La relatividad de “las minorías”

El concepto “minorías” se acuñó mucho antes de que la Asamblea General de las Naciones Unidas del 18 de diciembre de 1992 lo institucionalizara, básicamente por lo que ocurría en Estados Unidos de América y algunas naciones de Europa, como España, donde los niveles de discriminación alcanzaron características espeluznantes y en ocasiones violencia extrema o guerra.

Ahora, las minorías son numerosas, no solamente culturales, étnicas o religiosas, sino que abarcan un arcoíris (así, como su emblema) de grupos que incluyen discapacitados, pacientes de enfermedades especiales, como el SIDA, los homosexuales, travestis, transexuales, etcétera, debiendo señalarse que algunas minorías tienen una representación descomunal, pues no es lo mismo un “sanky panky” homosexual de un barrio criollo, que un homosexual representante diplomático del país más poderoso del mundo.

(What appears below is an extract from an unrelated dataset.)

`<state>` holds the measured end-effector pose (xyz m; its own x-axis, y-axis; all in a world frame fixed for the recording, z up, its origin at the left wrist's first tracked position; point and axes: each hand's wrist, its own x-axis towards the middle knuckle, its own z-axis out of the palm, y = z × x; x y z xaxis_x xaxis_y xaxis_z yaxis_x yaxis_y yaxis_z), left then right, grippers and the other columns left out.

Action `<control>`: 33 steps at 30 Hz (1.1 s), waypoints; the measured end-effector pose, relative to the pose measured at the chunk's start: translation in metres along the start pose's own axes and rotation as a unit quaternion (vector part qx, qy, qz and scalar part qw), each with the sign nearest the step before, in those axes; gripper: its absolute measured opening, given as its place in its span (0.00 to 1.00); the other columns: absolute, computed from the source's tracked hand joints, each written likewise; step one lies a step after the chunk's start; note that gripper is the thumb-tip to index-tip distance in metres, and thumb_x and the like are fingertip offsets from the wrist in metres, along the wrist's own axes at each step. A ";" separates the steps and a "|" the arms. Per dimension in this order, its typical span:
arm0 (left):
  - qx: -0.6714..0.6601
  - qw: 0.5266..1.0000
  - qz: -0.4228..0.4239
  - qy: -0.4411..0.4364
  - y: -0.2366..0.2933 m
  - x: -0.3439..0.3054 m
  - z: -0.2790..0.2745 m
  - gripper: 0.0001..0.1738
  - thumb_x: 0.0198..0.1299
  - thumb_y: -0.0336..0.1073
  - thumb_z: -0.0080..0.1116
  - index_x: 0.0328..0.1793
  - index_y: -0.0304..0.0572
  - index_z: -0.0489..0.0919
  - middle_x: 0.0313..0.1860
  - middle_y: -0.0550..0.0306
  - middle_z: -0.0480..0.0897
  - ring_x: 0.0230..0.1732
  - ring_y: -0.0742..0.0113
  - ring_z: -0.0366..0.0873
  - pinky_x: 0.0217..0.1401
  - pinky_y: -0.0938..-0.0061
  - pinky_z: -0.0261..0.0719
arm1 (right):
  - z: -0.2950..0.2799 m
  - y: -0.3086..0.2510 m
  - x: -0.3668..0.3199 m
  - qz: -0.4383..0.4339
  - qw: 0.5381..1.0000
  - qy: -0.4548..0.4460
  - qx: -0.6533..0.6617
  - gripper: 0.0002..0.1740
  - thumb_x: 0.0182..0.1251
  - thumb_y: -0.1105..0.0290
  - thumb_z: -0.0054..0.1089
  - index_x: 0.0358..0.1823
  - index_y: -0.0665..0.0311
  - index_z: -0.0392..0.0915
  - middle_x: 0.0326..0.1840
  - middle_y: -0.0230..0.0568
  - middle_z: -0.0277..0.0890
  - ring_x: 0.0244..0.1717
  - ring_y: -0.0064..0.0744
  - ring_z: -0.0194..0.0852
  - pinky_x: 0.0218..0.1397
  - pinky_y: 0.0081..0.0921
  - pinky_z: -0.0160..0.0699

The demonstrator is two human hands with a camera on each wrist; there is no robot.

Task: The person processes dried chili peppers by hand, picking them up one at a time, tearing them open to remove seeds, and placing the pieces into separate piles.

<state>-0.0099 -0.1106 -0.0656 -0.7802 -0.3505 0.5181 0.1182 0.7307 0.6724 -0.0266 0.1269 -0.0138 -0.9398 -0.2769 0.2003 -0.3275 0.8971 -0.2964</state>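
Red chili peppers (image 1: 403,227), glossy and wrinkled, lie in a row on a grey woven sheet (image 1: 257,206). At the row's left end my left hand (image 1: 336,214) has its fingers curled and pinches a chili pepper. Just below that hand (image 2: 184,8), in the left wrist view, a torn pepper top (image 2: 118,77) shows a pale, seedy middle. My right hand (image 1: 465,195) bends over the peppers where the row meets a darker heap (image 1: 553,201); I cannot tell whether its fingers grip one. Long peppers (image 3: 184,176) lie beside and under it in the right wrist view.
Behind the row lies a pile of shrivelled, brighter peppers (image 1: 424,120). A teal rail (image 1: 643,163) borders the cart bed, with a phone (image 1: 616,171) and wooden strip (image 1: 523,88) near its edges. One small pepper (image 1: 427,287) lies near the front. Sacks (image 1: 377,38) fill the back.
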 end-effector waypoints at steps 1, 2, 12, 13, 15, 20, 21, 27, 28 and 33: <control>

Algunos han planteado que la democracia es “la dictadura de las mayorías”, porque un partido mayoritario impone un gobierno que, compuesto y manejado por dirigentes que son “una mínima minoría” hace lo que le da la gana en perjuicio de todo el pueblo con la adhesión de algunos partidos minoritarios frecuentemente catalogados como oportunistas.

Otra relatividad del concepto minoría es que, desde el punto de vista étnico, casi siempre se menosprecian los aspectos globales de la demografía, porque los chinos y los negros africanos son minoría en muchos puntos geográficos, pero ¿lo son realmente en el planeta? Igual ocurre con los haitianos en República Dominicana, que no son verdadera minoría en la isla.

Finalmente, parecería que muchas minorías pueden hacer una mayoría. Tal vez por eso está el presidente Obama en la Casa Blanca y en el 2016 pueda producirse una sorpresa en las elecciones dominicanas.